The best news in director Joe Winston's What's the Matter With Kansas is that there's a place called the Creation Museum -- and it's in Kentucky, not Kansas. Judging by the footage in this documentary companion to the Thomas Frank book of the same name, the Bluegrass State's monument to Adam and Eve literalism is one of the nation's most terrifying places. When a stentorian male voice booms from unseen speakers that 90 percent of Americans own Bibles but only 38 percent believe that every word in the Bible is true, the place seems designed especially to frighten Christians.
"We know why suffering happens, don't we?" a mother leads her nervous-looking young son as they walk through the museum. "Because of sin." She goes on: "And we know that there's hope. And who's our hope?"
It's not Barack Obama, that's for sure.
Tonight at 7, the film kicks off a weeklong run at Liberty Hall (644 Massachusetts in Lawrence, 785-749-1972). This evening's premiere includes Donn Teske, president of the Kansas Farmers Union and a strong presence in the movie. That screening, for which tickets cost $10 ($8 for students), benefits the Kansas Democratic Party.
More of the review after the jump.
What's the Matter With Kansas has earned praise on the festival circuit for its lack of narration and relatively straightforward look at a few people on both sides of party lines in the state. But if no one in Winston and producer Laura Cohen's film looks properly villainous, no one comes off much above the fray, either.
Angel Dillard, a sturdy-looking mother whose volunteer work centers on her church and anti-abortion campaigning, drops quiet little depth charges instead of throwing flames.

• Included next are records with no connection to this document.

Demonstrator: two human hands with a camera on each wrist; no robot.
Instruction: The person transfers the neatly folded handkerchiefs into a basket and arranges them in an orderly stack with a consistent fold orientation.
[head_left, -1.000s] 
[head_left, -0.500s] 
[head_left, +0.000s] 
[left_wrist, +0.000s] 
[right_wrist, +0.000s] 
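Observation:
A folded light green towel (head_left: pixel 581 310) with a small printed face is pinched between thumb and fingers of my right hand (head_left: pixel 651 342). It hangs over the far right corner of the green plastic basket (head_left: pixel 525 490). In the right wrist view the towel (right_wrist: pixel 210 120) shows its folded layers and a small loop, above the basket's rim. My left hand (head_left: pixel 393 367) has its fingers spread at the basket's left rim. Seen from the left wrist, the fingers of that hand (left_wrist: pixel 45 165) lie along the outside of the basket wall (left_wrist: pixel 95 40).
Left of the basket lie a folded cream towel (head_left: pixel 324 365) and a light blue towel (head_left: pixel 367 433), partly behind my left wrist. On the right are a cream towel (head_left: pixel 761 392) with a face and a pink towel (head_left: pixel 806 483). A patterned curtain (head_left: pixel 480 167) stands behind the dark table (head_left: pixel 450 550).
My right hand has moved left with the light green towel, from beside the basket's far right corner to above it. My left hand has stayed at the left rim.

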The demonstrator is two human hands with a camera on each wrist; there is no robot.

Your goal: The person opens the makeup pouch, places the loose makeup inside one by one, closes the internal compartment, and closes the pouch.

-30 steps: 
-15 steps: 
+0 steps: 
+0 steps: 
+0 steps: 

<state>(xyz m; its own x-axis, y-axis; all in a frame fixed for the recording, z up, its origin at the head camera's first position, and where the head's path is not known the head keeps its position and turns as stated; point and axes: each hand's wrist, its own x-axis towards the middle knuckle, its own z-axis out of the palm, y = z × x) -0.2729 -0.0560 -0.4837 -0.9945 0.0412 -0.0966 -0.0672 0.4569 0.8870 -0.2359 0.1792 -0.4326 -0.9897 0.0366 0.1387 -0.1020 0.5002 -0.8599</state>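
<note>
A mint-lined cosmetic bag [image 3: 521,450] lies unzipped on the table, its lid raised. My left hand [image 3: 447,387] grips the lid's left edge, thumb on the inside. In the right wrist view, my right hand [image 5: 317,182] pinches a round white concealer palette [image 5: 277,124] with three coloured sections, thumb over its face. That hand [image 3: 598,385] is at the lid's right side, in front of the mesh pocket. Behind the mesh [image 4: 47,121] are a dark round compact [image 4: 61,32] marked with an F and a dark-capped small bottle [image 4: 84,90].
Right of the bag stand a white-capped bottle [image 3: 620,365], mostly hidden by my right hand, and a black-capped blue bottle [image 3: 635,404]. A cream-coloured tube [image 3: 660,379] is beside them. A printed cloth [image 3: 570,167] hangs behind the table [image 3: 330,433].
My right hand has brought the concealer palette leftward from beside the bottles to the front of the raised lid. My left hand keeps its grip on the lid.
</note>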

Her admission that she got pregnant and left college at 18 comes in the middle of her description of a university sex-ed course as "pornography." Over the fence, abortion-rights defender Julie Burkhart refers to Phill Kline -- running for Kansas attorney general at the time of shooting -- as the "vagina raider." Mullinville curmudgeon M.T. Liggett, introduced as a kind of overalls-wearing farmer whose crop is metal sculpture, seems at first a lovable outsider artist. By the time the camera returns to him standing next to a large swastika on his property as he asks, "Who gives a shit?" his presence has worn thin.
What's the Matter With Kansas is only 90 minutes long, but Winston fails to maintain the brisk pace of the film's first third. The workaday figures on display lack complexity and confront nothing on camera that challenges their views. It's easy to be appalled when college-bound teen Brittany Barden talks up drilling for oil in the Alaska National Wildlife Reserve (on the way to that anti-evolution museum with her family), but more time spent with her doesn't lend perspective to her faith or her interest in Kline or even make her more exasperating; it just renders her duller.

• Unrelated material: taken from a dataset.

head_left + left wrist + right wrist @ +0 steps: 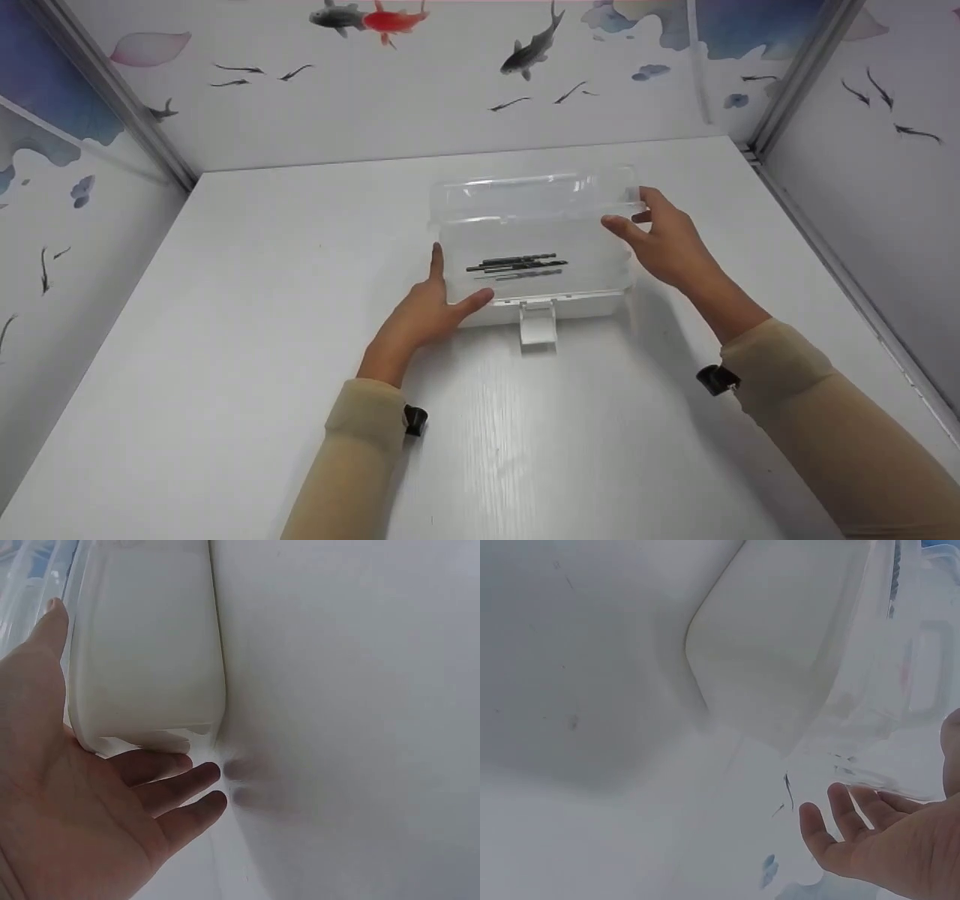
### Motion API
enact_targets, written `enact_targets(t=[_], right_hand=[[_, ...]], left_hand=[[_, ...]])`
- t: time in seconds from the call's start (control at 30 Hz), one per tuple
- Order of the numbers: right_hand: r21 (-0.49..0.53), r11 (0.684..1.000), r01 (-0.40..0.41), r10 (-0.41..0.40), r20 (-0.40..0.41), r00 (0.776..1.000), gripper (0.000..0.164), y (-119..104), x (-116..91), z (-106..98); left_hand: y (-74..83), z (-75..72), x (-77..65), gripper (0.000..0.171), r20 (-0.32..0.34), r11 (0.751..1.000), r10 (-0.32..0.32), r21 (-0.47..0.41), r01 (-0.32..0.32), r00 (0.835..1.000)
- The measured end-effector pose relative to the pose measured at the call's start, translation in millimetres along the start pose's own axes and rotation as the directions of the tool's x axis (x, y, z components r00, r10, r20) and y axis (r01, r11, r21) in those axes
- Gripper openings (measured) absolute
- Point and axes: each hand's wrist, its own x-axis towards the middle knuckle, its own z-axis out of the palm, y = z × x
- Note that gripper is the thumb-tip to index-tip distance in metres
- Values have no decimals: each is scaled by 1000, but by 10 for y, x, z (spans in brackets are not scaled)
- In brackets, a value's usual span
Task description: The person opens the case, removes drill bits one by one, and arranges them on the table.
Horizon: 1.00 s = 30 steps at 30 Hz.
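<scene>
A white plastic box [577, 306] with a front latch [538, 324] sits on the table, its clear lid [525, 196] raised at the back. Several dark drill bits [521, 262] lie together inside. My left hand [427, 309] rests against the box's left end, thumb at the front rim; in the left wrist view its fingers [180, 791] stretch along the bottom of the end wall. At the lid's right end my right hand [667, 236] holds the edge, thumb in front and fingers behind. Those fingers [847, 814] sit by the clear edge in the right wrist view.
The white table [262, 315] extends around the box on all sides. Printed panels with fish [529, 52] stand behind it and at both sides, framed by metal posts [802, 71]. Black straps [415, 420] show at both sleeves.
</scene>
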Motion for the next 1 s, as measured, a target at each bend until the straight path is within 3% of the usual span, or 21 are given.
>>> enact_targets(t=[0.37, 0.63, 0.8, 1.0], right_hand=[[13, 1000, -3, 3, 5, 1000, 94, -44, 140, -110], [11, 1000, -3, 3, 12, 1000, 90, -146, 259, -187], [28, 999, -36, 36, 11, 999, 87, -233, 358, -258], [49, 993, -108, 107, 22, 994, 96, -306, 468, -309]], left_hand=[[-6, 41, 2, 135, 6, 1000, 7, -15, -6, 1000], [8, -8, -3, 133, 34, 998, -20, -60, 22, 999], [32, -45, 5, 130, 48, 998, -27, -56, 29, 998], [17, -44, 3, 130, 55, 997, -32, -64, 36, 998]])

The problem with casting the spotlight on this small cross-section of ordinary Kansans with two-dimensional political outlooks isn't the flatness of their rural, churchgoing code (or the presumably more cosmopolitan views of, say, Burkhart). It's that whatever is left to say about the disintegrating Republican Party and its Great Plains base-in-waiting requires a broader inquisitiveness and a firmer agenda than Winston and Cohen have in mind.

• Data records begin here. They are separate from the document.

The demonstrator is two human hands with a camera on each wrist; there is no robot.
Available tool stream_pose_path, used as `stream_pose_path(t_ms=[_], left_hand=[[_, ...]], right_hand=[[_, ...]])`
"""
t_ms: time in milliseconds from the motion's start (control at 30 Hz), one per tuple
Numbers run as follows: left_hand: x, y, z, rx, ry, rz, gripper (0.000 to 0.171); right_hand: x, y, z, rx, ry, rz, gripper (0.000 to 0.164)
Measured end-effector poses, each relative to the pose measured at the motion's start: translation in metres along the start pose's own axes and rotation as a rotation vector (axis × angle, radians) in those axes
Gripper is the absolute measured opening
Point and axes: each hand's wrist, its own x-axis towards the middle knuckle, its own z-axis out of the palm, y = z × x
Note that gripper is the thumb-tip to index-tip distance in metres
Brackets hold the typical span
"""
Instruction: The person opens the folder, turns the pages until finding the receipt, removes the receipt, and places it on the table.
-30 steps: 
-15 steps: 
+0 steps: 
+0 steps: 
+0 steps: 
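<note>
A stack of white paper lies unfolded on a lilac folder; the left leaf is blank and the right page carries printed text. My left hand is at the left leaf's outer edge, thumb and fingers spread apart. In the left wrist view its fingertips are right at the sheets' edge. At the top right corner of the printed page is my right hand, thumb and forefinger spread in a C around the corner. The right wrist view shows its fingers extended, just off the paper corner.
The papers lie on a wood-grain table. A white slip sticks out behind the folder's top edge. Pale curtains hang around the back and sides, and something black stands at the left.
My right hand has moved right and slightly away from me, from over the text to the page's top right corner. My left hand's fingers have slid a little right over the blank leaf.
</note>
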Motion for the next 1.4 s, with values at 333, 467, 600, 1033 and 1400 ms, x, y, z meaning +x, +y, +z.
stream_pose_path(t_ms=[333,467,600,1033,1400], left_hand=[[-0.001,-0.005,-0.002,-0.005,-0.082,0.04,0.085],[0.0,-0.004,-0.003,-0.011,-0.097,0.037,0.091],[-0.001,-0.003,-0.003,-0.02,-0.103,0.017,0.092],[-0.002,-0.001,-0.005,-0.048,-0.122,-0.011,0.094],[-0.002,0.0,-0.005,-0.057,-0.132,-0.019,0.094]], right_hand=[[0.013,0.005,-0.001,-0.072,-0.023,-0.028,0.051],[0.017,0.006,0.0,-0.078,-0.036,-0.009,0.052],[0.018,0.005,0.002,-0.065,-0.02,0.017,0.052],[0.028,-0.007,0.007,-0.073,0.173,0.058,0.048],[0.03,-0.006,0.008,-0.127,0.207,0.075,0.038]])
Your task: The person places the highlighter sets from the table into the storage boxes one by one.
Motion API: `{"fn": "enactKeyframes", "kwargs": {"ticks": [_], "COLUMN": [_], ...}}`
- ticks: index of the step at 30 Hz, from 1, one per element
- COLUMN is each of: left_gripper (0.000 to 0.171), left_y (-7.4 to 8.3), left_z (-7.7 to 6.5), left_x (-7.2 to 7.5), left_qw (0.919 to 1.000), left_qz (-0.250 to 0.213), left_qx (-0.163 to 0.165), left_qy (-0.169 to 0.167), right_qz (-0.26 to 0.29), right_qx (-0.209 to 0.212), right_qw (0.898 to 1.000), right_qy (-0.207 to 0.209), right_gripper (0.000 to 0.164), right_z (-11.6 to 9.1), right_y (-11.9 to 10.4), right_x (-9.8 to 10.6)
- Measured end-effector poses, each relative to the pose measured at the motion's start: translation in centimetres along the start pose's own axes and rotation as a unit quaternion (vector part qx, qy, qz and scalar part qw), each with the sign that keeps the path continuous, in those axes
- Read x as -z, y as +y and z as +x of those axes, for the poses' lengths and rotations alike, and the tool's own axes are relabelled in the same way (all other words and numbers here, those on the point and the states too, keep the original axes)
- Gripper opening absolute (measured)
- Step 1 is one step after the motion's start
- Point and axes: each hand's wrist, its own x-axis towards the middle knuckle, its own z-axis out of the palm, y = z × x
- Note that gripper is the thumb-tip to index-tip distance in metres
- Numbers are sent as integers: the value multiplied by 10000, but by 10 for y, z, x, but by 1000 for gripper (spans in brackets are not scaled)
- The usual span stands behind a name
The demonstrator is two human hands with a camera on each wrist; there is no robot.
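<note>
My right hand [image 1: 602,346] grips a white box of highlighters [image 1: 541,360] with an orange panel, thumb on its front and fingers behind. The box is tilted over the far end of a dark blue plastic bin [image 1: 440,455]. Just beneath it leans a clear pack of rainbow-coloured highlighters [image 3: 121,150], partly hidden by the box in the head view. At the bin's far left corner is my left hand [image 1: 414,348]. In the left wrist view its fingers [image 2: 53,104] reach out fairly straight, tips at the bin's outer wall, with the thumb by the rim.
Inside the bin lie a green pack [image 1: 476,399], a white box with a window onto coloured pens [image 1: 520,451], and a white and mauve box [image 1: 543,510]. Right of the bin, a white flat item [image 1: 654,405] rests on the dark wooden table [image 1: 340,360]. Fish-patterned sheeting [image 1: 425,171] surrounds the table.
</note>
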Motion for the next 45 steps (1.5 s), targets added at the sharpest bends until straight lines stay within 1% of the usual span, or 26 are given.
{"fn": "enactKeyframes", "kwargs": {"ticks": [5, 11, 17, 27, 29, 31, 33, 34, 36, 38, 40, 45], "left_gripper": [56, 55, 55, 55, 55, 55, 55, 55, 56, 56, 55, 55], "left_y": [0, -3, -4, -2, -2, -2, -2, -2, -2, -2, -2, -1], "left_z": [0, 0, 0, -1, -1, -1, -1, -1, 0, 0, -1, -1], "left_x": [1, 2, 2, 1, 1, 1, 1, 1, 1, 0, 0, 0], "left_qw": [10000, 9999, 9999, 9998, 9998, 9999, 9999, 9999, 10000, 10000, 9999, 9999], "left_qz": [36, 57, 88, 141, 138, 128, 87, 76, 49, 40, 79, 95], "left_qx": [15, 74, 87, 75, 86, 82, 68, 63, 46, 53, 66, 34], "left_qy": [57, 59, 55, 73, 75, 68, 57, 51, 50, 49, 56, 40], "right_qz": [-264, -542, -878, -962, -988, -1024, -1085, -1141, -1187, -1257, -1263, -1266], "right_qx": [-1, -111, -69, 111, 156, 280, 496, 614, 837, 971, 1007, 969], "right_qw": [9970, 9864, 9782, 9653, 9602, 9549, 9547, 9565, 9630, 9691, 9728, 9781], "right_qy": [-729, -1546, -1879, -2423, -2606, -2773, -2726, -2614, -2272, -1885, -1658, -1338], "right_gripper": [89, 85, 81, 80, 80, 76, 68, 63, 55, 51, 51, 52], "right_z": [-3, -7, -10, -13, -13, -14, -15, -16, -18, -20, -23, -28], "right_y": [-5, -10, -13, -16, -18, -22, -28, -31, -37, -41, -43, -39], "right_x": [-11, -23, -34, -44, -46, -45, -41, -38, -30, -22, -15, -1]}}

It doesn't help that the footage is already out of date. With Kline now a political nonentity and abortion provider George Tiller dead, the film's ideological poles exert no magnetic force. The unintended message of What's the Matter With Kansas is that even where diverting the flow of opinion and belief seems an impossibly long and unlikely prospect, dams can burst. There's little doubt that no one here has changed course -- let alone party affiliation -- since the last days of the George W. Bush presidency. A more interesting movie could be made now, even without deepening this one's scope very much, simply by asking how much further entrenched these people, already left behind by the mainstream, feel in a country that elected Obama.
At best, such as in its closing minutes -- when home-schooled Brittany Barden announces that most Americans are uneducated and then confidently relates the inaccurate lessons about the Founding Fathers' religious convictions that she's learned so far at Patrick Henry College, a private Christian school in Virgina -- the film puts us face to face with the future of the far right. It's a friendly, familiar face, but you won't see a smile.